Cosa pregevole ritengo sia stata organizzare il pranzo dal lunedì al venerdì, con un prezzo fisso con scelta tra primi, secondi e contorni mentre la cena del sabato o della domenica, e il pranzo della domenica è rigorosamente ‘alla carta’ con più rilevante ricercatezza e con evidente dimostrazione di notevoli doti dello che
Tornai più volte anche appunto di domenica per ‘verificare’ la continuità dell’impegno e soprattutto per allietare il mio palato, riscontrando sempre particolare dedizione all’opera dei ristoratori, professione per la quale non tutti sono predisposti.
Entrando nel merito della cucina va preliminarmente detto che i piatti proposti sono ispirati alla tradizione locale lodigiana; i menù spaziano dalle paste fresche fatte in casa agli arrosti, al pesce. Buoni e delicati i dolci, lista dei vini e dei distillati sono di tutto rispetto.
Da provare la guancia di manzo a lentissima cottura, otre le tre ore, affogata in noto rosso piemontese doc gremolada di verdure e sofficissima crema di patate, piatto unico e completo, ben aromatizzato e certamente con carne di taglio tenerissimo.

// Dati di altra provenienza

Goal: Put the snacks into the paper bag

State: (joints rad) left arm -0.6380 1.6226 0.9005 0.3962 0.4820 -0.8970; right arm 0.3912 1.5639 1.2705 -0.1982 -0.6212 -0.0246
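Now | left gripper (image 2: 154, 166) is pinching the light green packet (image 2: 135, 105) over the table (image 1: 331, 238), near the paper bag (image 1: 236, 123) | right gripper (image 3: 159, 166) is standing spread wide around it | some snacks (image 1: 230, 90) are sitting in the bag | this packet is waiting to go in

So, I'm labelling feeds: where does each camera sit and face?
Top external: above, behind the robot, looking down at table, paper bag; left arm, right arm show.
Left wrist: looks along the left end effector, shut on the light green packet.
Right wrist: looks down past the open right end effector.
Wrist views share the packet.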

Un primo piatto da gustare sono le tagliatelle caserecce di farina di castagne con ragù di cervo alle bacche di ginepro, che risulta privo di altre carni e la dolcezza e la leggerezza del cervo conferiscono alle pappardelle un sapore delicato e invitante.
Ovviamente le proposte alla carta si diversificano nel tempo ma denotano sempre una grande scelta di accoppiamento tra carni o pesci con verdure, mentre i dessert realizzati dallo chef sono sempre particolarmente curati e delicati.
Insomma una domenica nelle campagne lodigiane non può escludere un pranzo unito al giusto relax e comunque i nostri nonni la sapevano lunga … a tavola non si invecchia, mentre si gusta un buon pranzo si dimentica che il tempo passa.